Exercise: Check every line of the material for the word "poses". Copy those that have it.

The data:
= = =
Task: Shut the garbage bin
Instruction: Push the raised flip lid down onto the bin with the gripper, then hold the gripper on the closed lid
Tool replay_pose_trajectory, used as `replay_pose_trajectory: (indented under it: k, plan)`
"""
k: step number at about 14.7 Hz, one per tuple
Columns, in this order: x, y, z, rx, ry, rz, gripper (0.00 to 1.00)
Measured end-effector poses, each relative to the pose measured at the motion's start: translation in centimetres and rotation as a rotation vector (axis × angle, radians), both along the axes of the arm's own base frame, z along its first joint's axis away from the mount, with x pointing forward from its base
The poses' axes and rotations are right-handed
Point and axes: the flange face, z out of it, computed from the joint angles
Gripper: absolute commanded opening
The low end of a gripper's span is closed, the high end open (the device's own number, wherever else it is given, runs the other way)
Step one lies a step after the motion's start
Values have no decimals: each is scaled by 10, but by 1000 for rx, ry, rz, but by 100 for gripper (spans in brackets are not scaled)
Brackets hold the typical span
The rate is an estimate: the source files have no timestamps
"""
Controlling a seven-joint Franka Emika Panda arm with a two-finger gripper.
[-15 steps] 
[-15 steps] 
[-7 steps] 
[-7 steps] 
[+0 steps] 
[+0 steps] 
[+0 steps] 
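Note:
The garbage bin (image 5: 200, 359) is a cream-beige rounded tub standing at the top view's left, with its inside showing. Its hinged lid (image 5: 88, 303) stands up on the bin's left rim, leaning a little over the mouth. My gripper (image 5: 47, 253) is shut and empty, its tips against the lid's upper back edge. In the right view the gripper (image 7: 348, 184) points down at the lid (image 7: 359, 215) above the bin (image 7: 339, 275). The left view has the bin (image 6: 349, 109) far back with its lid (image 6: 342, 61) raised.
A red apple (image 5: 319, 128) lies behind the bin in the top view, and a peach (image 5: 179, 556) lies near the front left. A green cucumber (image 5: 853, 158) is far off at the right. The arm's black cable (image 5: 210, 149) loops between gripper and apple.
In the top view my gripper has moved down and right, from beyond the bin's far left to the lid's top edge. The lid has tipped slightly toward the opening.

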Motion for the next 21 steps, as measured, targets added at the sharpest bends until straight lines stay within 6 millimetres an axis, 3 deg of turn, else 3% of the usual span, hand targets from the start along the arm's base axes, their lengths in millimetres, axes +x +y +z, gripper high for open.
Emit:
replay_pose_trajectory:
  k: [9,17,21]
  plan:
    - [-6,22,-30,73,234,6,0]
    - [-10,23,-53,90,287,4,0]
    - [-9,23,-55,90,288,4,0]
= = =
Output for this exercise:
Measured end-effector poses, each relative to the pose measured at the motion's start: translation in centimetres and rotation as a rotation vector (axis × angle, radians), both along the axes of the arm's own base frame, z along its first joint's axis away from the mount, with x pointing forward from its base
The poses' axes and rotations are right-handed

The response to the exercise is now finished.